Dataset section =>
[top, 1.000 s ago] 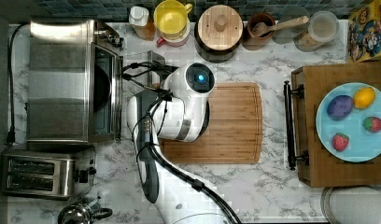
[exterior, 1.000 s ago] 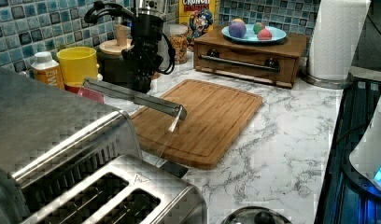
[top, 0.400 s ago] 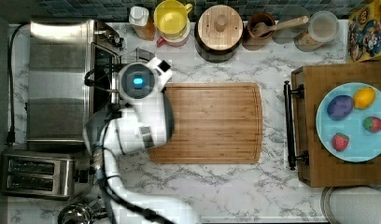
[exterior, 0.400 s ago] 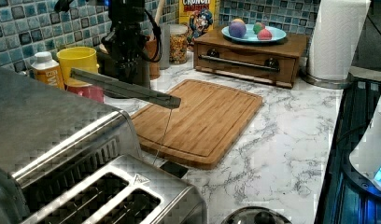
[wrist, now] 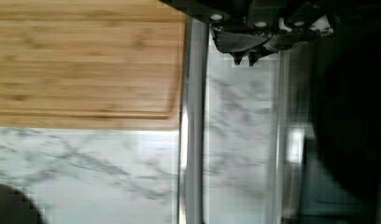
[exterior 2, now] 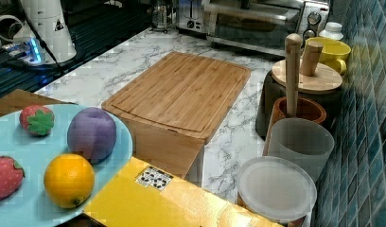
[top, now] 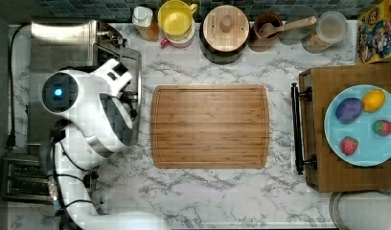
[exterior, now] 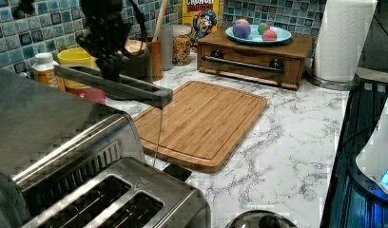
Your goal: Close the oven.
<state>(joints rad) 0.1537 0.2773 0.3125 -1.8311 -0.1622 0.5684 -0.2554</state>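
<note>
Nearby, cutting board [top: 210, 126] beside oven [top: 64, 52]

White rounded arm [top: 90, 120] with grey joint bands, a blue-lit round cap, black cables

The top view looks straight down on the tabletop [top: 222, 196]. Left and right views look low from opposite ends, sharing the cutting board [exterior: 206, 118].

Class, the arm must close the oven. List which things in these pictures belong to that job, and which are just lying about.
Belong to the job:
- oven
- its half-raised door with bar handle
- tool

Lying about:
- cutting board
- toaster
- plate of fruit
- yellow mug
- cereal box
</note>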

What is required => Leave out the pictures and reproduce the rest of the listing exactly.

Written reply =>
[top, 1.000 s ago] 
[exterior, 1.000 s ago] 
[top, 0.400 s ago] 
[exterior, 0.400 s ago] 
[wrist, now] 
[exterior 2, now] 
[top, now] 
[exterior, now] 
Your goal: Close the oven.
<state>(joints rad) 0.1537 0.2773 0.3125 -1.8311 -0.1622 0.5684 -0.2554</state>
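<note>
Nearby, cutting board [top: 210, 126] beside oven [top: 64, 52]

White rounded arm [top: 90, 120] with grey joint bands, a blue-lit round cap, black cables

The top view looks straight down on the tabletop [top: 222, 196]. Left and right views look low from opposite ends, sharing the cutting board [exterior: 206, 118].

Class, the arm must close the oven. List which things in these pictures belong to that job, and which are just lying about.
Belong to the job:
- oven
- its half-raised door with bar handle
- tool

Lying about:
- cutting board
- toaster
- plate of fruit
- yellow mug
- cereal box
</note>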

There is nothing more to the output.